29Dans le courant de ce livre, après avoir souligné la destructivité de la pulsion, son auteur en vient à sa dimension créatrice, en rappelant que Freud a parfois articulé la création avec le processus de la sublimation. La sublimation part également d’un vide, mais on peut aussi être créatif sans forcément passer par le processus de sublimation. L’exemple du pâtissier présenté par Solange Faladé montre qu’à partir de perceptions-sensations qui ne partent pas d’un vide, un sujet peut être créatif et cela vaut aussi pour la psychose. À ce propos, il reprend l’exemple de Van Gogh et, par la suite examine d’autres modes de création, celui de David Nebreda qui a une fonction de survie et qui vise à la construction d’un double photographique ou encore les performances-création de Philippe Stelarc qui ont pour projet de mettre en scène un fantasme pervers.

30Après avoir traité de la dimension esthétique, la dimension éthique s’impose. Robert Samacher revient à ce qu’il a connu durant la dernière guerre mondiale.
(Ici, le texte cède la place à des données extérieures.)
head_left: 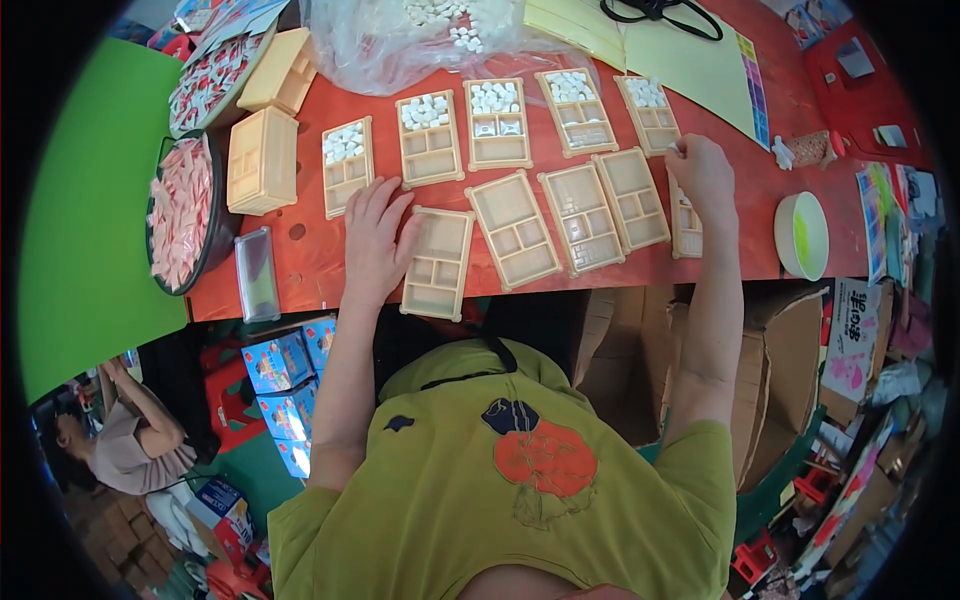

Il se demande comment comprendre que certains hommes ont pu participer à un mouvement de destruction d’une dimension insoupçonnable alors que d’autres ont dit clairement « non » et qu’ils sont entrés en dissidence et en résistance. Il cite en particulier le cas du Pasteur Trocmé qui, comme Antigone défend des lois supérieures qui transcendent les lois de la cité. Le livre de Hannah Arendt E ichmann à Jérusalem montre que nombre d’hommes, pour préserver leur tranquillité sont prêts, comme de bons fonctionnaires, à commettre des crimes de bureau. Mais en revanche, dans des situations inextricables, lorsque la haine et la violence débordent, des hommes tels que Mandela et Declerk, ont su mettre la « haine de côté », privilégiant le vide de la Chose. Comme l’a souligné Solange Faladé, ces deux hommes que tout séparait, ont été capables de dialoguer. Ce modèle serait-il applicable au conflit israélo-palestinien ? À quoi tient la guerre ou la paix ?

31La dernière partie traite de l’acte en psychanalyse, quelle position le psychanalyste doit-il tenir pour qu’il y ait acte psychanalytique. Samacher se réfère aux quatre discours ainsi qu’au Séminaire de Lacan « L’acte psychanalytique » et aux commentaires de Solange Faladé. Quelle est la place de la passe dans la formation du futur analyste ? Par des questions concernant la formation du psychanalyste, il essaie aussi de faire œuvre de transmission dans ce domaine.

32Ce livre mérite une attention tout à fait particulière, par son contenu d’abord, traité de la façon la plus respectueuse d’une éthique de la pratique psychanalytique qui déborde volontiers le cadre de la cure. Ensuite eu égard à la particularité de l’époque que nous vivons, où les attaques menées contre la psychanalyse et, surtout, les réfutations de l’inconscient viennent se heurter aux récents jalons qui ont marqué les anniversaires freudiens : celui de la mort de Freud, fuyant le nazisme, celui des droits relatifs à ses écrits qui, entrés dans le domaine public, sont, comme on a pu le lire dès le début, le gage d’un champ de culture et d’un champ de recherches renouvelés et toujours vivants.